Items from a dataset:
• • • • •

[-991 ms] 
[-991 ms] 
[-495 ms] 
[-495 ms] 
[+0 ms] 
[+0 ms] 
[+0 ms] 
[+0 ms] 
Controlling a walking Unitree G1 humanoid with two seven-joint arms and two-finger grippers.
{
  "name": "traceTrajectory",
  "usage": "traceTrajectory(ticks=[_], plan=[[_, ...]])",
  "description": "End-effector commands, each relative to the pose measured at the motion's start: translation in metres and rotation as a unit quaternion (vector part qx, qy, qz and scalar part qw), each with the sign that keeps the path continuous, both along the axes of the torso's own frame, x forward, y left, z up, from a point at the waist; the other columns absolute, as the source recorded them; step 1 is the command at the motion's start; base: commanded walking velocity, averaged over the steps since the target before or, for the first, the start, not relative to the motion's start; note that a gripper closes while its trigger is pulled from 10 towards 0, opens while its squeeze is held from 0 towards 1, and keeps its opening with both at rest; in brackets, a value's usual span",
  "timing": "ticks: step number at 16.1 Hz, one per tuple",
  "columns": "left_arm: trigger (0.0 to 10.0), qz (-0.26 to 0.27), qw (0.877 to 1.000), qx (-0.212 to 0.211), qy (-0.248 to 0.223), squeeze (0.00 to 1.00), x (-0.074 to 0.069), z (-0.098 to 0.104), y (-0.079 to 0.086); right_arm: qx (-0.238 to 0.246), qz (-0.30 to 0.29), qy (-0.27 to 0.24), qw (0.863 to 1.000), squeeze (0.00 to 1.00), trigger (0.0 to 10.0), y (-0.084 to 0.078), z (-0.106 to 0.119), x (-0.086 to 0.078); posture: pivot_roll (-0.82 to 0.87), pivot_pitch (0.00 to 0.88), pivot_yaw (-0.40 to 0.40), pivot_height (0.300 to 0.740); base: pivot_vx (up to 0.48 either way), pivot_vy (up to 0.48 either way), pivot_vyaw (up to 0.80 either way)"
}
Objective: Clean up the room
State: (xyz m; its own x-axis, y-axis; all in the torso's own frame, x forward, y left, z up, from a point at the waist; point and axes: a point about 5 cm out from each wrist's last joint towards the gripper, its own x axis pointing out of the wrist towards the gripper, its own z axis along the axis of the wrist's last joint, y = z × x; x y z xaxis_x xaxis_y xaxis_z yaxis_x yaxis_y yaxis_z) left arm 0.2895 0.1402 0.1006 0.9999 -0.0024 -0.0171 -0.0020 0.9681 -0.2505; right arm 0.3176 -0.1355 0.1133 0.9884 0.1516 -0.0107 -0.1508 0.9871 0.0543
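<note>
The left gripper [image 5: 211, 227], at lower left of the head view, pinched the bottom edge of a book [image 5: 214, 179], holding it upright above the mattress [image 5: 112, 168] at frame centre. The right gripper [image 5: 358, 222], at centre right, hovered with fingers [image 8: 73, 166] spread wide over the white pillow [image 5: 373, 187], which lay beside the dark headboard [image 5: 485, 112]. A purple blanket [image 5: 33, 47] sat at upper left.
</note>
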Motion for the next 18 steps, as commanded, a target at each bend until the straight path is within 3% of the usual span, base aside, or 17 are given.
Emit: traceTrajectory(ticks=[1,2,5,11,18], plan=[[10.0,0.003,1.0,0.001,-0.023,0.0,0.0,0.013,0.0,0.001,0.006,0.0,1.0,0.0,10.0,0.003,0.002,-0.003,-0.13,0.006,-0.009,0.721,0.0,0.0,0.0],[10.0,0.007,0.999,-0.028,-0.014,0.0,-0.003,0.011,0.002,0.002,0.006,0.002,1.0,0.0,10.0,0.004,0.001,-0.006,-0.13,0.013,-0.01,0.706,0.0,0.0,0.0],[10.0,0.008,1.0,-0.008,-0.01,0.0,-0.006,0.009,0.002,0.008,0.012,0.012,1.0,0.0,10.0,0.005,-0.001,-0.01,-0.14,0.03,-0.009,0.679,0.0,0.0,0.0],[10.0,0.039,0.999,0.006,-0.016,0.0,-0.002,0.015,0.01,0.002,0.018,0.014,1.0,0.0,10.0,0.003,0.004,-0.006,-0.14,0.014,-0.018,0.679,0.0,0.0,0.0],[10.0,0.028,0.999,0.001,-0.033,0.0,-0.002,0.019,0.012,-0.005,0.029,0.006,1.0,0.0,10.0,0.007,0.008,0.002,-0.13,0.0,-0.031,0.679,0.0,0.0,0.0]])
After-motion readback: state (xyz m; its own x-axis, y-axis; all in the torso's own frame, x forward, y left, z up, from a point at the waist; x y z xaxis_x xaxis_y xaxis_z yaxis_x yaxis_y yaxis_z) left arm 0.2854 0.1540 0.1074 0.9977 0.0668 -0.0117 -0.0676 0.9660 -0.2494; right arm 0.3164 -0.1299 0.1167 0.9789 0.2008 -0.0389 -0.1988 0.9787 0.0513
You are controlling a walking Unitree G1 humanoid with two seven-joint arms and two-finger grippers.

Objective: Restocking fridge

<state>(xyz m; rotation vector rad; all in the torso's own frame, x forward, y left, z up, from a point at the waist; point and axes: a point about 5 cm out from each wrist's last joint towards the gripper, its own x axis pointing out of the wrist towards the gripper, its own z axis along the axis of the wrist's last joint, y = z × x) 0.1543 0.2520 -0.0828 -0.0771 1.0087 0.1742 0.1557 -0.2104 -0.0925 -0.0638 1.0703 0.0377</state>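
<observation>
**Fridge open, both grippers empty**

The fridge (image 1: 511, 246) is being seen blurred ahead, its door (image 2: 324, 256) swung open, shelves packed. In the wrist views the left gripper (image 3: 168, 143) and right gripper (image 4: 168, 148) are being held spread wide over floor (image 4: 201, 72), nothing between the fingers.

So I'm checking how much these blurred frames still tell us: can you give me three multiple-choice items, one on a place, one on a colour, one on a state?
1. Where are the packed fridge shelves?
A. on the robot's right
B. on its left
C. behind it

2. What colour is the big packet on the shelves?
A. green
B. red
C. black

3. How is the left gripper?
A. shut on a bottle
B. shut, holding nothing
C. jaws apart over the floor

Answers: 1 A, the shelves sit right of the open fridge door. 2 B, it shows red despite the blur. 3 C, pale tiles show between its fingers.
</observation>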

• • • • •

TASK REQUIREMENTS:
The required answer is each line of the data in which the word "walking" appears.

RESPONSE TO THE EXERCISE:
Controlling a walking Unitree G1 humanoid with two seven-joint arms and two-finger grippers.
  "description": "End-effector commands, each relative to the pose measured at the motion's start: translation in metres and rotation as a unit quaternion (vector part qx, qy, qz and scalar part qw), each with the sign that keeps the path continuous, both along the axes of the torso's own frame, x forward, y left, z up, from a point at the waist; the other columns absolute, as the source recorded them; step 1 is the command at the motion's start; base: commanded walking velocity, averaged over the steps since the target before or, for the first, the start, not relative to the motion's start; note that a gripper closes while its trigger is pulled from 10 towards 0, opens while its squeeze is held from 0 towards 1, and keeps its opening with both at rest; in brackets, a value's usual span",
You are controlling a walking Unitree G1 humanoid with two seven-joint arms and two-finger grippers.

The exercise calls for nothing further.